I was at the commemoration. It was to say the least a very uncomfortable time. She barely mentioned Lincoln or Gettysburg, but talked almost exclusively about her other three books. It was JFK and LBJ who were the movers of the modern civil rights movement. The only reason the republicans and Everret Dirkson went along was because LBJ bribed him with political perks. She talked about how she and Hillary Clinton went looking around the white house at 2 am looking to find the room that Winston Churchill slept in. Barely a word about Gettysburg, barely a word about Lincoln. At the end of it there was a smattering of applause. I sat on my hands as did the person next to me. I asked him what he thought of the speech and he said one word “obnoxious”. Then he added. I guess according to her, only democrats do good things for the country.

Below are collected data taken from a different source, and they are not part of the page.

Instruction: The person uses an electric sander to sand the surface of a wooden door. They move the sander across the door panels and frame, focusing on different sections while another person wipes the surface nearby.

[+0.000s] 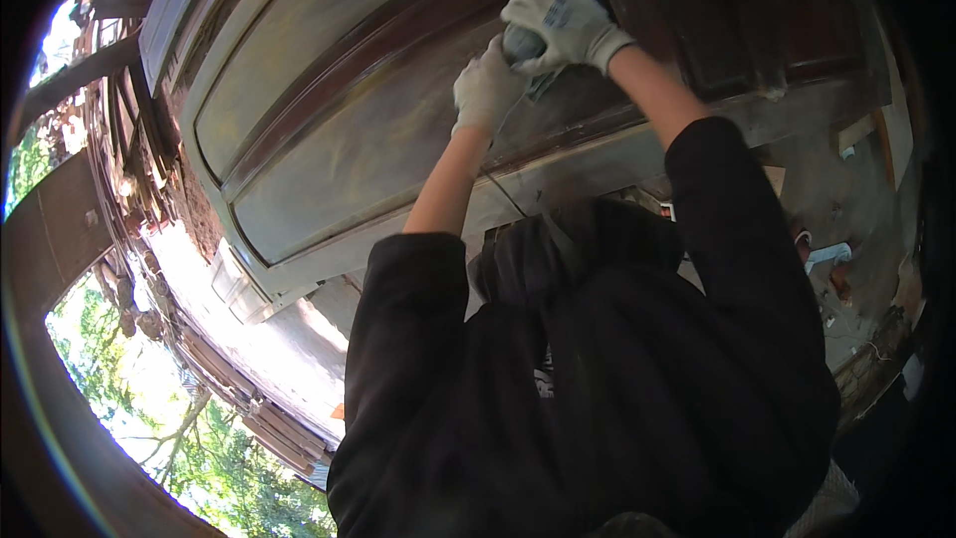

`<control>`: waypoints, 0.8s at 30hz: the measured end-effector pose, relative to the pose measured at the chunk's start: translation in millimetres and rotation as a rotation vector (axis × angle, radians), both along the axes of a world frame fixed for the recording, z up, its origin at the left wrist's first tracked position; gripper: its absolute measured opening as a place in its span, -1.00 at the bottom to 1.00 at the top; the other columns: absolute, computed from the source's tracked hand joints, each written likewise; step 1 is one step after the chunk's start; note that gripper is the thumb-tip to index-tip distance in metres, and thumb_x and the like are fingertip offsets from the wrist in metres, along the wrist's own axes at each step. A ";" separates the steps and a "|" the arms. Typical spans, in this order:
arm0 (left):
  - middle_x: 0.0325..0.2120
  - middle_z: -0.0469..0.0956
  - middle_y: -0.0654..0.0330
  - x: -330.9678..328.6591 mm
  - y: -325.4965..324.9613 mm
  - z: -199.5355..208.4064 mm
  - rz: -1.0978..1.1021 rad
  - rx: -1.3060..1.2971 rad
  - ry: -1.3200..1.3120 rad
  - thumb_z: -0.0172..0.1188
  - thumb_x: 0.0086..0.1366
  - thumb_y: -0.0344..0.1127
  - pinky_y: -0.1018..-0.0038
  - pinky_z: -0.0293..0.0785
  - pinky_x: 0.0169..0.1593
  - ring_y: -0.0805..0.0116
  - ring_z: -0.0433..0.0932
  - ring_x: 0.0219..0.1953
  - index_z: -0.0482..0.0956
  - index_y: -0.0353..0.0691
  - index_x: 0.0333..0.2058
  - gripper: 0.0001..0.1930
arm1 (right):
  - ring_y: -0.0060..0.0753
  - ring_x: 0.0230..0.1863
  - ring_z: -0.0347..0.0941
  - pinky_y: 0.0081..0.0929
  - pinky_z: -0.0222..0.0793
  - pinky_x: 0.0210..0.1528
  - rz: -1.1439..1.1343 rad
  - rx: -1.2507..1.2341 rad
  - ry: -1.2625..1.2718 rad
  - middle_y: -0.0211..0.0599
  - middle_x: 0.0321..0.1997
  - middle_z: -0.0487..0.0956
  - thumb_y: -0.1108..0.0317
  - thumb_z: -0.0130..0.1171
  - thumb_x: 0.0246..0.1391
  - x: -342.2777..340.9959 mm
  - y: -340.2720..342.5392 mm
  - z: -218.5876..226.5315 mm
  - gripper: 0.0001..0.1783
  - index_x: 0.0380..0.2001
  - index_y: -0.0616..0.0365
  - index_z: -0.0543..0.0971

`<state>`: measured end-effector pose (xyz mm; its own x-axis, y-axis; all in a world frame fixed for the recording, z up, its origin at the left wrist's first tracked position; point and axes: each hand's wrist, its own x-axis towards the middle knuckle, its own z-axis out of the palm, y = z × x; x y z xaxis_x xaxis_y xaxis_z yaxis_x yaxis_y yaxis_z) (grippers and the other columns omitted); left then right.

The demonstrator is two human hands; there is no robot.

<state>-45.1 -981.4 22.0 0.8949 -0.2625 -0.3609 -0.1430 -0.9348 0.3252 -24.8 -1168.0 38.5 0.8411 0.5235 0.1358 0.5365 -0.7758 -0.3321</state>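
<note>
Before me lies a large panelled wooden door (349, 120), its left panels pale and streaked, its right end dark reddish brown. My right hand (563, 25), in a white work glove, is closed over a grey, round-ended tool (523, 43) that looks like a hand-held sander. My left hand (486, 90), gloved too, closes against the near left side of the same tool. Both hands hold it down near the middle of the door. Its underside is hidden, and a thin dark cord (506, 193) shows below the hands.
More stacked panels (179, 25) stand at the far left edge of the door. Wood pieces (264, 418) are piled along the left, beside a thick post (60, 214). On the floor at right lie a white pipe-like piece (829, 255) and scraps.
</note>
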 end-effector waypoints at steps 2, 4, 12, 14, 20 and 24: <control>-0.14 0.65 -0.03 -21.7 39.5 7.9 0.047 0.001 0.063 0.26 0.14 0.12 0.13 0.50 0.04 -0.03 0.60 -0.02 0.41 0.04 0.20 -0.34 | -0.22 -0.01 0.48 -0.19 0.33 0.09 0.016 0.110 -0.112 -0.33 -0.17 0.59 -0.32 0.28 -0.28 -15.3 44.2 -8.7 -0.34 -0.25 -0.02 0.58; -0.13 0.64 -0.03 -46.1 91.7 10.4 0.116 -0.060 0.032 0.28 0.12 0.16 0.10 0.49 0.04 -0.10 0.57 -0.01 0.39 0.12 0.21 -0.32 | -0.24 -0.03 0.51 -0.20 0.33 0.08 0.041 0.211 -0.162 -0.34 -0.20 0.61 -0.31 0.27 -0.27 -24.4 95.6 -4.9 -0.40 -0.31 -0.06 0.62; 0.11 0.49 0.04 -142.2 118.8 -75.6 0.726 -1.108 0.343 0.15 0.35 -0.05 0.22 0.43 0.18 0.08 0.44 0.18 0.32 -0.22 0.23 -0.42 | 0.12 0.27 0.31 0.00 0.15 0.31 -0.248 0.008 0.075 0.03 0.17 0.43 0.12 0.32 -0.11 -67.6 278.2 -3.7 -0.25 0.23 -0.12 0.39; 0.11 0.48 0.05 -149.9 109.8 -65.6 0.548 -0.797 0.425 0.14 0.37 -0.07 0.27 0.42 0.18 0.13 0.44 0.17 0.31 -0.23 0.25 -0.43 | 0.07 0.18 0.39 -0.05 0.26 0.20 -0.136 -0.040 0.263 0.04 0.09 0.46 0.19 0.34 -0.15 -69.2 284.7 5.2 -0.18 0.26 -0.09 0.33; 0.09 0.45 0.08 -163.9 146.8 -40.6 0.507 -0.680 0.626 0.08 0.43 -0.12 0.40 0.39 0.18 0.27 0.43 0.16 0.25 -0.28 0.29 -0.44 | -0.13 0.10 0.44 -0.12 0.34 0.07 -0.114 0.065 0.229 -0.22 0.09 0.48 0.26 0.43 -0.30 -94.0 207.2 14.4 -0.11 0.22 -0.04 0.33; 0.07 0.48 0.06 -134.3 158.1 -40.9 0.960 -1.010 0.164 0.08 0.41 -0.15 0.39 0.39 0.15 0.29 0.45 0.10 0.32 -0.28 0.25 -0.48 | -0.12 0.17 0.37 -0.11 0.28 0.20 -0.003 -0.195 0.296 -0.27 0.18 0.43 0.25 0.41 -0.26 -99.9 166.8 42.4 -0.15 0.21 -0.08 0.35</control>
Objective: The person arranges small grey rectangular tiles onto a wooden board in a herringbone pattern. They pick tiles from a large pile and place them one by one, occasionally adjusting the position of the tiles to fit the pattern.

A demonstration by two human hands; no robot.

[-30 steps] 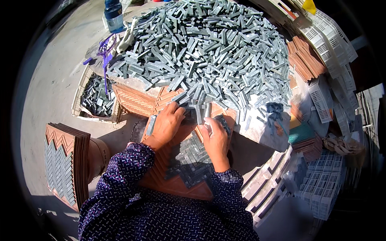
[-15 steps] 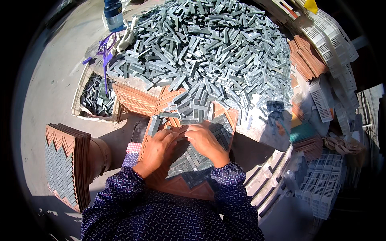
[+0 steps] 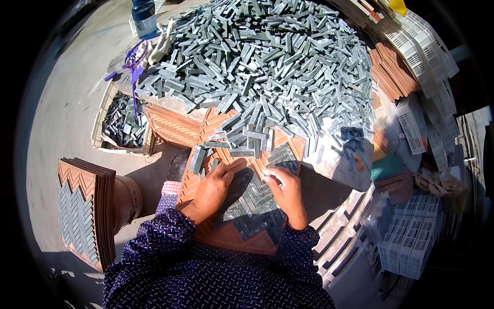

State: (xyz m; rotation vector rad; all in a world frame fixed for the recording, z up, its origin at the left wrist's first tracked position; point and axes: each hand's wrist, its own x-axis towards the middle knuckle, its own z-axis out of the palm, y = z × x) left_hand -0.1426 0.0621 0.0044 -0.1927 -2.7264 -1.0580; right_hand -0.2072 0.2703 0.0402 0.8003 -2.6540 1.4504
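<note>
A brown-orange mould board (image 3: 260,243) with herringbone grooves lies before me, partly filled with grey stone strips (image 3: 247,198) laid in a zigzag. My left hand (image 3: 212,188) is over its left half with the fingers drawn together. Whatever they may hold is hidden. Further right, my right hand (image 3: 287,193) hovers by the laid strips, its thumb and fingertips pinched. I cannot make out a piece between them. Loose strips (image 3: 247,136) lie across the board's far edge, and one short strip (image 3: 197,159) is just beyond my left hand.
A large heap of grey stone strips (image 3: 267,56) spreads beyond the board. At left stand a crate of dark pieces (image 3: 96,131) and a stack of boards (image 3: 105,216). A water bottle (image 3: 145,20) is at the back left. White plastic crates (image 3: 411,232) are piled at right.
My right hand has moved right and slightly nearer me, away from my left hand, uncovering the board's middle. My left hand has shifted slightly right.
</note>
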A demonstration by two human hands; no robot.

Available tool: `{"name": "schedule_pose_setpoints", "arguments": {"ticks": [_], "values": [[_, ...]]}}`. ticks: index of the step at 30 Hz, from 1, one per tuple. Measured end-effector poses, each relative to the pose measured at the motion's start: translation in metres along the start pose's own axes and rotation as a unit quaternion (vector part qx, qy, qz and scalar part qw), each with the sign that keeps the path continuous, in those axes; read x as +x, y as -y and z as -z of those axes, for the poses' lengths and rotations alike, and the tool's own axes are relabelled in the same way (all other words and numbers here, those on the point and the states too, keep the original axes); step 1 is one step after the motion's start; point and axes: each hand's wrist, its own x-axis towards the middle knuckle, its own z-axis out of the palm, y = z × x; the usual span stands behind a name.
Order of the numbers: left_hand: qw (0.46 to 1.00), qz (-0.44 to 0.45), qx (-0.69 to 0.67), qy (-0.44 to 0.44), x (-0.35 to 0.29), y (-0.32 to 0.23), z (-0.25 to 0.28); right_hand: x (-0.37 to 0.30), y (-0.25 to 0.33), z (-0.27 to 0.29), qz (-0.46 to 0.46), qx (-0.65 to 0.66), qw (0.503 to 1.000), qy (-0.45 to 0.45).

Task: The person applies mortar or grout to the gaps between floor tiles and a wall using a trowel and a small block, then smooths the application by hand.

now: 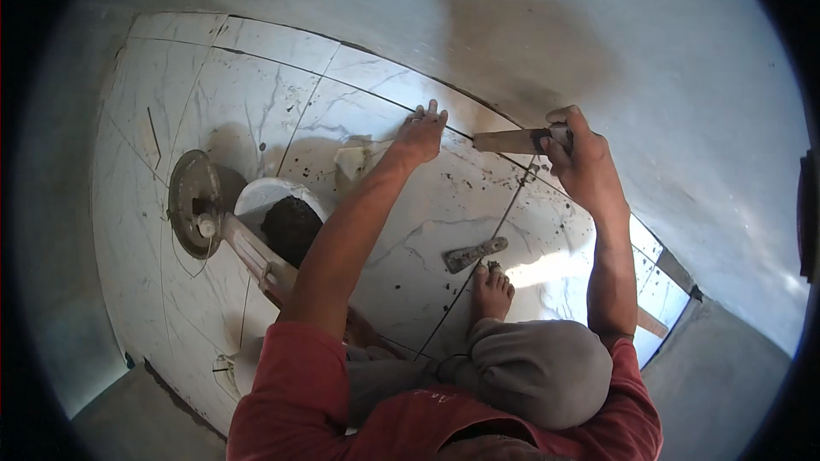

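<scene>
My left hand (422, 135) lies on a white, grey-veined tile strip beside the wall, fingers spread and pressing near a dark joint. To its right, my right hand (588, 162) is closed around a tool with a flat, brown, wooden-looking bar (504, 142) and a darker part at the fingers. The bar points left, its end by the tile strip; I cannot tell whether it touches. A mortar-smeared scraper (474, 254) lies on the floor tiles (418, 235) in front of my bare foot (492, 294).
A white bucket (248, 196) holding dark grey mortar (291, 229) stands left of my left forearm. Beside it is a round grey disc (193, 205) joined to a long pale body (252, 252). Crumbs of mortar dot the tiles. The grey wall (683, 119) rises ahead and right.
</scene>
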Motion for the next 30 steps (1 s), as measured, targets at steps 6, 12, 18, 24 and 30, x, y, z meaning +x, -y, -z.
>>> {"name": "schedule_pose_setpoints", "arguments": {"ticks": [6, 12, 18, 24, 30], "values": [[0.998, -0.003, 0.011, -0.059, -0.015, -0.004, -0.027, -0.023, 0.002, 0.0, -0.114, 0.047, 0.992, -0.023], [0.997, -0.02, 0.02, -0.07, -0.011, -0.005, -0.023, -0.039, -0.017, -0.004, -0.008, 0.0, 0.998, -0.061], [0.998, 0.017, 0.051, -0.046, -0.007, -0.007, -0.018, -0.047, 0.003, 0.025, 0.068, -0.045, 0.992, -0.095], [0.998, 0.017, 0.034, -0.04, -0.007, -0.011, -0.014, -0.029, -0.015, 0.012, 0.092, -0.116, 0.987, -0.056], [0.998, 0.014, 0.029, -0.059, -0.006, -0.009, -0.013, -0.027, 0.002, 0.009, 0.084, -0.141, 0.985, -0.057]]}}
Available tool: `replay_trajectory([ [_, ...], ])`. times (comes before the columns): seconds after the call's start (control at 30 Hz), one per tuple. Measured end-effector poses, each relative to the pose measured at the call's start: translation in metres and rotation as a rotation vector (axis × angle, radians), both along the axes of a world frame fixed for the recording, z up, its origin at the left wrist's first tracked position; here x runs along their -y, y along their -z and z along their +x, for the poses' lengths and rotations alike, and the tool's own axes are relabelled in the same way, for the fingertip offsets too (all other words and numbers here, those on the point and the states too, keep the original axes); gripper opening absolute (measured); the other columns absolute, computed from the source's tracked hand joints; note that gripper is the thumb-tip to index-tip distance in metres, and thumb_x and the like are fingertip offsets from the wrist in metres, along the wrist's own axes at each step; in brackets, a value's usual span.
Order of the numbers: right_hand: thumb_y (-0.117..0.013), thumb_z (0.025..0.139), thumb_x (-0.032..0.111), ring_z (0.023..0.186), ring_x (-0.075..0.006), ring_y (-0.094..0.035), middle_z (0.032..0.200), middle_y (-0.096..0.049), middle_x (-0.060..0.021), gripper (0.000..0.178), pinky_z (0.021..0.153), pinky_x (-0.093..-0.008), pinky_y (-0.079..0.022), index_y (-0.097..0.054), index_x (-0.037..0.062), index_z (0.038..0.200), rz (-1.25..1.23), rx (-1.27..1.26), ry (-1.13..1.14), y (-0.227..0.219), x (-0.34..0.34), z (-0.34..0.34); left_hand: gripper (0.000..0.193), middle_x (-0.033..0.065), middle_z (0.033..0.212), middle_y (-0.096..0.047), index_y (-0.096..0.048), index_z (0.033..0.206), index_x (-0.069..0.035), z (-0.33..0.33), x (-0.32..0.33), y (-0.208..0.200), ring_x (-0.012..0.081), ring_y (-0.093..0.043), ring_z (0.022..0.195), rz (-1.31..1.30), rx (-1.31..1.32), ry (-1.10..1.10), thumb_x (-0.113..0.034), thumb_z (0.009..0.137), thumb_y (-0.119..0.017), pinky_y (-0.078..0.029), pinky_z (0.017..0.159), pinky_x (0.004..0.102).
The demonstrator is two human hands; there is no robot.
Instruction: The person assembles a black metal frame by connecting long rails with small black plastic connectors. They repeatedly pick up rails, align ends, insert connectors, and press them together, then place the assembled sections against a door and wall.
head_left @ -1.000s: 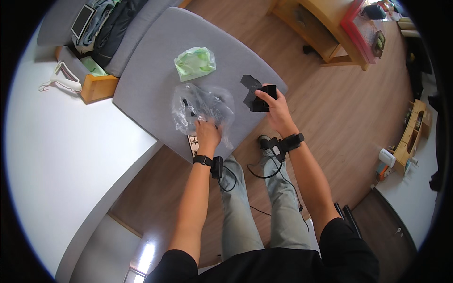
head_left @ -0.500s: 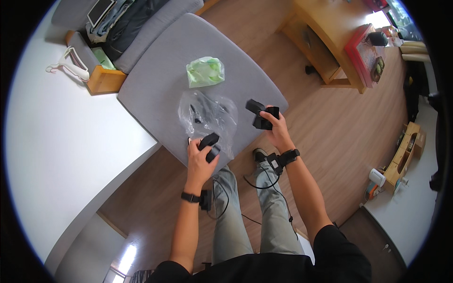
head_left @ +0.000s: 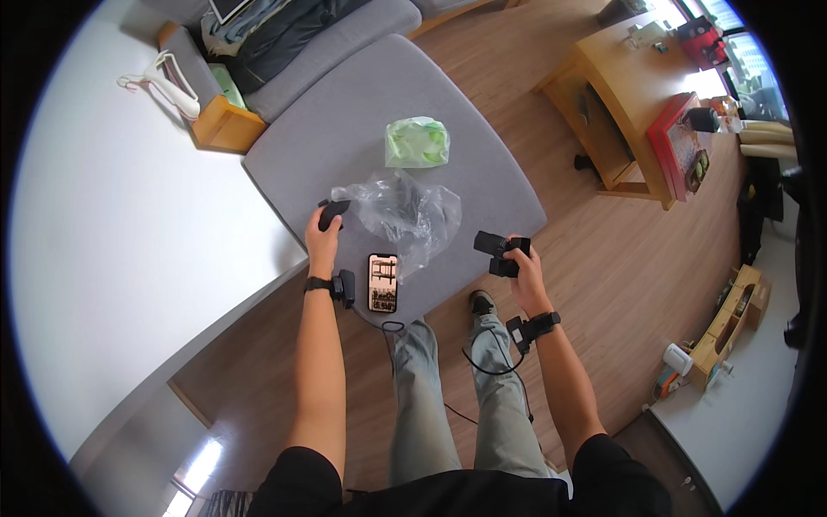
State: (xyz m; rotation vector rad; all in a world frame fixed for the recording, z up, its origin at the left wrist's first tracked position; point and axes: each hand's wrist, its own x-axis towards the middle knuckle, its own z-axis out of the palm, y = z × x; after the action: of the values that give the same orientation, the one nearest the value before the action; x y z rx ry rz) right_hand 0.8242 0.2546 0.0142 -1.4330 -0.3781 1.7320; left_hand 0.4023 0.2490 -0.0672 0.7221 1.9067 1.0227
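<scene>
Hands [head_left: 324,239] [head_left: 519,263] each grip a black device over a grey ottoman [head_left: 345,146] on wood flooring [head_left: 594,250].

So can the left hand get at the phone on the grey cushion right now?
Probably not freely: the left hand already grips a small black object. The phone lies uncovered just beside that wrist, clear of the plastic bag.

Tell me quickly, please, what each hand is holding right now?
Left hand: closed on a small black gadget.
Right hand: closed on a black boxy device.
</scene>
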Motion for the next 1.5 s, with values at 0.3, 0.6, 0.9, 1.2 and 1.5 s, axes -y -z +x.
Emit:
replay_trajectory([
  [0.3,-0.060,0.081,-0.001,0.088,-0.0112,-0.059,0.100,-0.063,-0.0011,0.048,0.084,-0.0251,-0.048,-0.066,0.0018,0.128,0.218,-0.012,-0.385,-0.064,-0.042,-0.059,0.056,0.0158,0.141,-0.060,-0.049,0.147,-0.007,-0.005,0.107,-0.057,0.0274,-0.057,0.131,-0.040,-0.091,0.071,-0.008,0.094,-0.067,-0.044,0.109,0.0381],
  [0.6,-0.068,0.090,0.003,0.091,-0.0227,-0.073,0.097,-0.064,-0.0075,0.031,0.072,-0.0341,-0.061,-0.058,-0.0015,0.119,0.354,0.119,-0.615,-0.150,-0.019,-0.029,0.027,0.0018,0.090,-0.067,-0.065,0.122,-0.006,0.017,0.463,-0.151,0.0128,-0.063,0.081,-0.395,0.068,-0.221,-0.014,0.097,-0.065,-0.052,0.070,0.0294],
  [0.9,-0.047,0.105,0.036,0.088,-0.0164,-0.063,0.095,-0.067,-0.0072,0.035,0.081,-0.0333,-0.051,-0.063,0.0054,0.102,0.319,0.049,-1.332,-0.187,0.120,-0.011,0.030,0.0196,0.097,-0.076,-0.077,0.104,-0.003,0.302,0.860,-0.189,0.0353,-0.073,0.088,-1.192,-0.287,-0.157,-0.020,0.093,-0.055,-0.060,0.082,0.0451],
  [1.2,-0.054,0.099,0.021,0.076,-0.0233,-0.068,0.092,-0.068,-0.0136,0.032,0.070,-0.0327,-0.057,-0.058,-0.0012,0.122,0.643,0.109,-2.084,-0.126,0.314,-0.281,0.049,0.0260,0.115,-0.072,-0.076,0.109,0.002,0.555,0.918,-0.130,0.0374,-0.070,0.113,-1.007,0.546,-1.380,-0.034,0.076,-0.074,-0.057,0.096,0.0439],
  [1.5,-0.062,0.094,0.011,0.077,-0.0255,-0.069,0.092,-0.066,-0.0146,0.028,0.071,-0.0388,-0.059,-0.050,0.0009,0.117,0.619,0.187,-2.380,-0.170,0.689,-0.451,0.050,0.0272,0.129,-0.067,-0.071,0.121,0.002,0.594,1.033,-0.124,0.0369,-0.063,0.125,-0.883,1.013,-1.826,-0.028,0.081,-0.066,-0.051,0.104,0.0413],
])
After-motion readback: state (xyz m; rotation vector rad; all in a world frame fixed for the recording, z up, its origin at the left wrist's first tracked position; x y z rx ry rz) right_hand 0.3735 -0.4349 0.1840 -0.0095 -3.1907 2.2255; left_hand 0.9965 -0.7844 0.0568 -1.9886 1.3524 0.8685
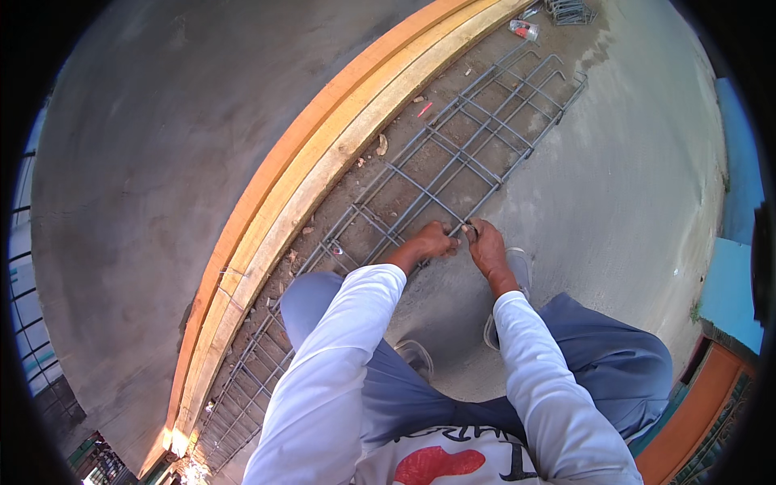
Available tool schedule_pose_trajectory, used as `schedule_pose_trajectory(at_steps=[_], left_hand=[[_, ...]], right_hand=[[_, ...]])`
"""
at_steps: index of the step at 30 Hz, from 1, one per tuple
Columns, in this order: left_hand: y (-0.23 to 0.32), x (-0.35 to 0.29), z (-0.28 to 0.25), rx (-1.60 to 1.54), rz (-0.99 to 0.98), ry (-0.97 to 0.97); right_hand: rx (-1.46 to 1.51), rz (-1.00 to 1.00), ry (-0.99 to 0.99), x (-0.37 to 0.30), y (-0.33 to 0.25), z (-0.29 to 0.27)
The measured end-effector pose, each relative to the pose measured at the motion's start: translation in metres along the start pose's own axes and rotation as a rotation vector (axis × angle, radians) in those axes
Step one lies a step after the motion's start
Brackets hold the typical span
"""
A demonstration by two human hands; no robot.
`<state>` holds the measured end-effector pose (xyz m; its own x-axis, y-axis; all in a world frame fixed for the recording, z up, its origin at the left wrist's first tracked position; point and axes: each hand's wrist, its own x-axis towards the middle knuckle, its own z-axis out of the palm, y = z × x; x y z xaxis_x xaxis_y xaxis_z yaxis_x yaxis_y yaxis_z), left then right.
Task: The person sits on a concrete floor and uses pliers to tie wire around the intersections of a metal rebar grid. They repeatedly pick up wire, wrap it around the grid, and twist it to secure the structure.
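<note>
A long rebar cage (436, 196) of grey steel bars and square stirrups lies slantwise on the ground in front of me. My left hand (434, 242) is closed over its near lengthwise bar, covering a stretch of it. Close beside it, at a crossing of bar and stirrup, is my right hand (488, 249), fingers curled in a pinch. Something small and dark shows at those fingertips, too hidden to name. The two hands nearly meet at this joint.
Long wooden boards (323, 153) run along the cage's far side. A crushed plastic cup (525, 30) and a pile of bent steel stirrups (570, 10) lie beyond its far end. My shoes (517, 271) rest on concrete close to the cage. Small debris litters the strip beside the boards.
</note>
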<state>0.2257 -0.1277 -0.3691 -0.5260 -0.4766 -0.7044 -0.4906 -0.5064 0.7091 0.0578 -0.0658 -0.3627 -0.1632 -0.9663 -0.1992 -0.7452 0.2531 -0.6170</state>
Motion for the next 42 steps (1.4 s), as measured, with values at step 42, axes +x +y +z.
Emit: schedule_pose_trajectory(at_steps=[42], left_hand=[[-0.002,-0.014,0.067,-0.236,0.471,0.961]], right_hand=[[-0.182,0.090,-0.337,0.001,-0.009,-0.034]])
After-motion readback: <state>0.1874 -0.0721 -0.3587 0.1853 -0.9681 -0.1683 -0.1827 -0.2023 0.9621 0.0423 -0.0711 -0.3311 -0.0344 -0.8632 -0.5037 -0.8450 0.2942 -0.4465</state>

More than likely the National Park Service invited her. There’s a video on C-Span that has a backdrop on the stage with logos of the Gettysburg Foundation, and the National Park Service. The lectern has the Park Service sign on it.
Not to toot my own horn, but I met Trudeau several years ago. He was doing research for a book on the 55th Massachusetts Volunteer Infantry. He’d heard I had done extensive research on the unit. I provided him unlimited access to my records, and in return, he gave me a very nice acknowledgement in the book: “Voices of the 55th,” and had the publisher send me several copies. I’ve shared my research with a few other authors over the years. It’s a good way to get an acknowledgement in the book, and an autographed copy to boot.
I’ve enjoyed both his book on Gettysburg as well as his book on Sheman’s campaign through Georgia. I’ll have to look up his book on the 55th.
The author is Gordon C Rhea. He wrote “The Battle of The Wilderness, May 5-6, 1864” it was published in 1994.
Until I read the book, I knew little about the Battle of the Wilderness. Rhea’s book was top notch. Incredibly detailed and yet it never seemed to bog down in minutiae.
Can you image what Shelby Foote would have said after her speech.
If you liked Rhea’s work on the battle of the Wilderness then you’d love his book on Spottsylvania Courthouse, the very next battle. I thought it was even better although both are excellent.
Oooh. I would have run for cover :-) No, I'm sure he would have been a complete gentleman about it, no matter how much he was seething inside ... maybe along the lines of "well, bless her heart," or something.
I never read Morris’ first volume. I thought volume 2 was great and volume 3 will allow you to see what a full blown progressive and global interventionist TR had become. Vol 3 highlights his hatred of Wilson and Wilson’s hatred of TR. But the two were peas in the same pod, though Wilson ascribed his fascist ideas to his idealistic visions while TR was less visionary and more pragmatic. Both men were clear precursors of Fascism. And one thing that must be emphasized, and the cover art of Jonah Goldberg’s great work failed to do this, is separate fascism from Nazism. If we can do that, we can clearly point to the fascistic goals of progressives then and now and not be sidetracked by complaints that we are equating Democrats with death camps.
If I was given a subject to write a paper on or give a speech about in college and instead went on a bunch of personal, social and political tangents while barely mentioning my subject I would get a massive F for that assignment and probably get dressed down by my professor.